Darauf weisen Wissenschaftler des Alfred-Wegener-Instituts für Polar- und Meeresforschung (AWI) in Bremerhaven und des Laboratoire d’Océanographie de Villefranche in Frankreich in der heutigen Ausgabe der Fachzeitschrift Nature hin (siehe unten). In ihrer Arbeit zeigen die Wissenschaftler, dass die im Wasser gelösten, von Algen produzierten Zuckermoleküle durch ihre Zusammenlagerung Partikel bilden. Diese Partikel spielen eine wesentliche Rolle bei dem vertikalen „Transport“ organischer Kohlenstoffverbindungen in die Tiefsee. Bislang war man von der Annahme ausgegangen, dass gelöste organische Substanzen nicht zum vertikalen Kohlenstofftransport in die Tiefsee beitragen.
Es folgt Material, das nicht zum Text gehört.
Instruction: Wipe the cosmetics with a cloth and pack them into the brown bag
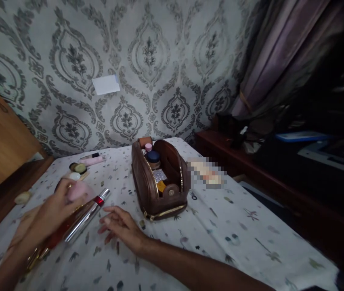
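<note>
My left hand point(57, 208) is closed around a soft pink item point(79, 191), blurred by motion, at the left of the table. Just right of it lies a silver tube point(82, 220), with a red-banded bottle point(101, 200) beside it, partly under my left hand. My right hand point(122, 227) hovers over the cloth with its fingers apart and nothing in them. Beyond my right hand stands an open brown leather bag point(141, 190). Inside it show a dark blue lid point(153, 157), a pink cap point(148, 147), a glittery silver item point(160, 175) and something yellow point(161, 186).
Several small cosmetics, among them a pink tube point(93, 161) and a round green item point(80, 169), lie at the back left of the patterned cloth point(214, 234). A pixelated item point(208, 173) lies right of the bag. A dark red ledge point(217, 147) borders the right.
</note>
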The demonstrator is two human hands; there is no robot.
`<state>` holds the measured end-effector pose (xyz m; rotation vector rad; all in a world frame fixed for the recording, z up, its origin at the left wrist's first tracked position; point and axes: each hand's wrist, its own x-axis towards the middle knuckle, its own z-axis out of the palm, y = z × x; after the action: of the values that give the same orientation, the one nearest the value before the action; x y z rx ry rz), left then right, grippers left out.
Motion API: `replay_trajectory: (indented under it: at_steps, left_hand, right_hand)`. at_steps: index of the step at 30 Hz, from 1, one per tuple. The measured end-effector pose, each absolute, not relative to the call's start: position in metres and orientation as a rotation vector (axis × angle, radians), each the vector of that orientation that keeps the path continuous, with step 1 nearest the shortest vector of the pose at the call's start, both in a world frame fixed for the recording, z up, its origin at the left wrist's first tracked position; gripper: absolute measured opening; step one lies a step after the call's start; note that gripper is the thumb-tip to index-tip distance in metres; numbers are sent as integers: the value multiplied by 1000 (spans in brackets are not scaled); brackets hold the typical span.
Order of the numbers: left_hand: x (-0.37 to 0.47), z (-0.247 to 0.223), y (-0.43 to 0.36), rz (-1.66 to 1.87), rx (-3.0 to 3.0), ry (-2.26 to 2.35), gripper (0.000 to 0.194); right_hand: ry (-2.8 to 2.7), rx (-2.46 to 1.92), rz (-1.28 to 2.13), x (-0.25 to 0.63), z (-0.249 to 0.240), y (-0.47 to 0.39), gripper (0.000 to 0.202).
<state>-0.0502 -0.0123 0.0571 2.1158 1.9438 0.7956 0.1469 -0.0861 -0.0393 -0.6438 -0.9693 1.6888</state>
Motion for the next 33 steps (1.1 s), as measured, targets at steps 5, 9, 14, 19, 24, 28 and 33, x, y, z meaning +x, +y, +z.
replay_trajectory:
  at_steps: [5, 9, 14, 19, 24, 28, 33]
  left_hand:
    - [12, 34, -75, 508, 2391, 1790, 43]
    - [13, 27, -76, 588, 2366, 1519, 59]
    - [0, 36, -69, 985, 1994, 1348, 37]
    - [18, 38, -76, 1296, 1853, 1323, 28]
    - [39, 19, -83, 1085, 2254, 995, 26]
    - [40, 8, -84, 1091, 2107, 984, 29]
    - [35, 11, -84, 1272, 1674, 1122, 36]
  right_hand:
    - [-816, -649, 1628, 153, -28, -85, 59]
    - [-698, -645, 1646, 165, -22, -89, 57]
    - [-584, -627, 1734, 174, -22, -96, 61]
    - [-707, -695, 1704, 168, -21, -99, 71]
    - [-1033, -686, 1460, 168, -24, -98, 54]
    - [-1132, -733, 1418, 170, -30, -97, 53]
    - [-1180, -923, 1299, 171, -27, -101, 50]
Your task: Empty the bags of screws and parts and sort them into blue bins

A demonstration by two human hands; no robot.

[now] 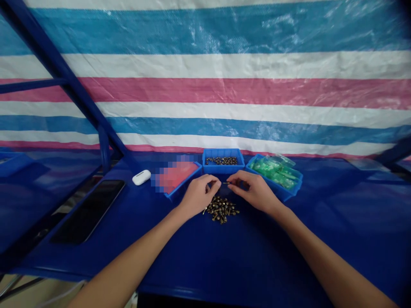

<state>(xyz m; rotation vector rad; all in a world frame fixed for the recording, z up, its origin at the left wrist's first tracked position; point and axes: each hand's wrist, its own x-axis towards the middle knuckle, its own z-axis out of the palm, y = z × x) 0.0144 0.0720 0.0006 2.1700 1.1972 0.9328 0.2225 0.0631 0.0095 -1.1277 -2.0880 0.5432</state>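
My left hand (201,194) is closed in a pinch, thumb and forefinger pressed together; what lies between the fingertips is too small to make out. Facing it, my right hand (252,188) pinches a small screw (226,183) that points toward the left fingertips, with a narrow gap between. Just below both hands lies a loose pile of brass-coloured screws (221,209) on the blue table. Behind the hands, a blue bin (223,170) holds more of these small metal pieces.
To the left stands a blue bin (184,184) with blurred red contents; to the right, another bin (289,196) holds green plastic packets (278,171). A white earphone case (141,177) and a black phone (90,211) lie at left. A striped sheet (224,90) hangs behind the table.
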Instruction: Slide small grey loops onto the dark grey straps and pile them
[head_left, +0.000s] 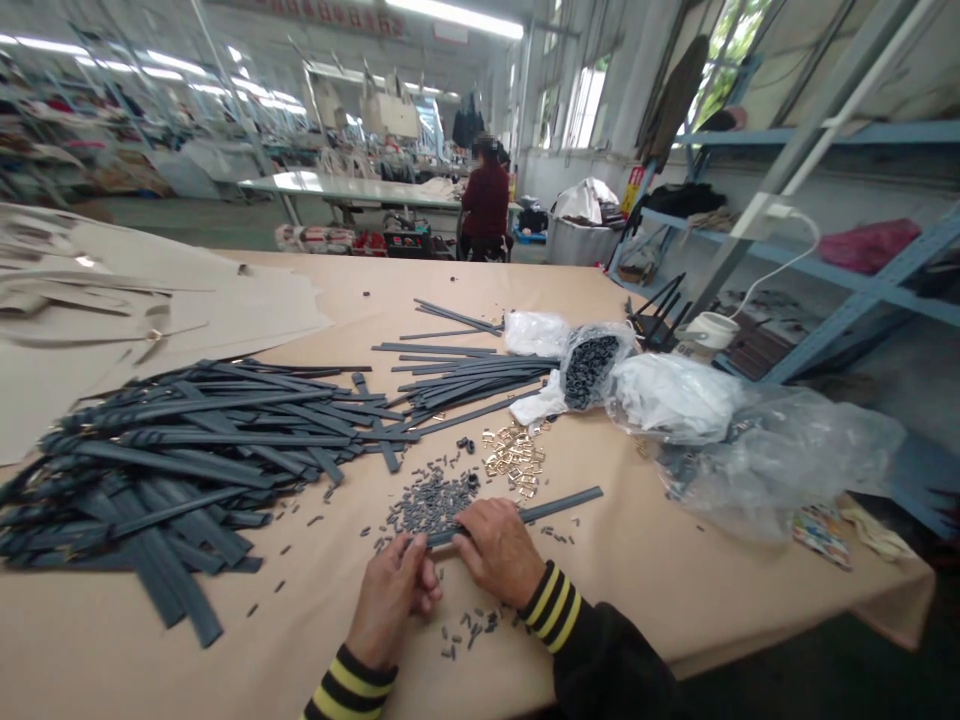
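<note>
A dark strap (566,503) lies across the front of the table, its right end sticking out past my right hand (499,550). The fingers of that hand are closed round the strap. My left hand (394,590) pinches the strap's left end between thumb and forefinger. Just behind my hands is a heap of small dark pieces (431,500). Gold-coloured metal buckles (517,455) lie in a pile behind and to the right. More small dark pieces (476,628) are scattered in front of my right hand.
A large pile of dark straps (217,440) covers the left, with beige fabric (150,290) behind it. More straps (472,380) lie behind the buckles. Plastic bags (675,395) stand at the right. A person (485,200) sits beyond the table (615,620).
</note>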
Es gibt einen wesentlichen Unterschied zwischen gelösten und partikulären Substanzen im Ozean. Während gelöste Substanzen mit dem Wasser treiben, sinken Partikel, wie zum Beispiel Algenmaterial, ab und können somit Elemente wie Kohlenstoff von der Wasseroberfläche in die Tiefsee bringen. Der größte Teil der von Algen produzierten organischen Kohlenstoffverbindungen liegt im Meer jedoch in gelöster Form vor. Spezielle, gelöste Zuckerverbindungen, die sauren exopolymeren Polysacchariden, können untereinander zu Partikeln verkleben. „Wir haben nun gezeigt, dass die Bildung von diesen Partikeln im Verlauf von Algenblüten schneller ist als die bakterielle Zersetzung der gelösten Zucker. Somit können diese Partikel, die reich an Kohlenstoff sind, in den tiefen Ozean absinken“, erklärt die leitende Wissenschaftlerin dieser Studie Dr. Anja Engel.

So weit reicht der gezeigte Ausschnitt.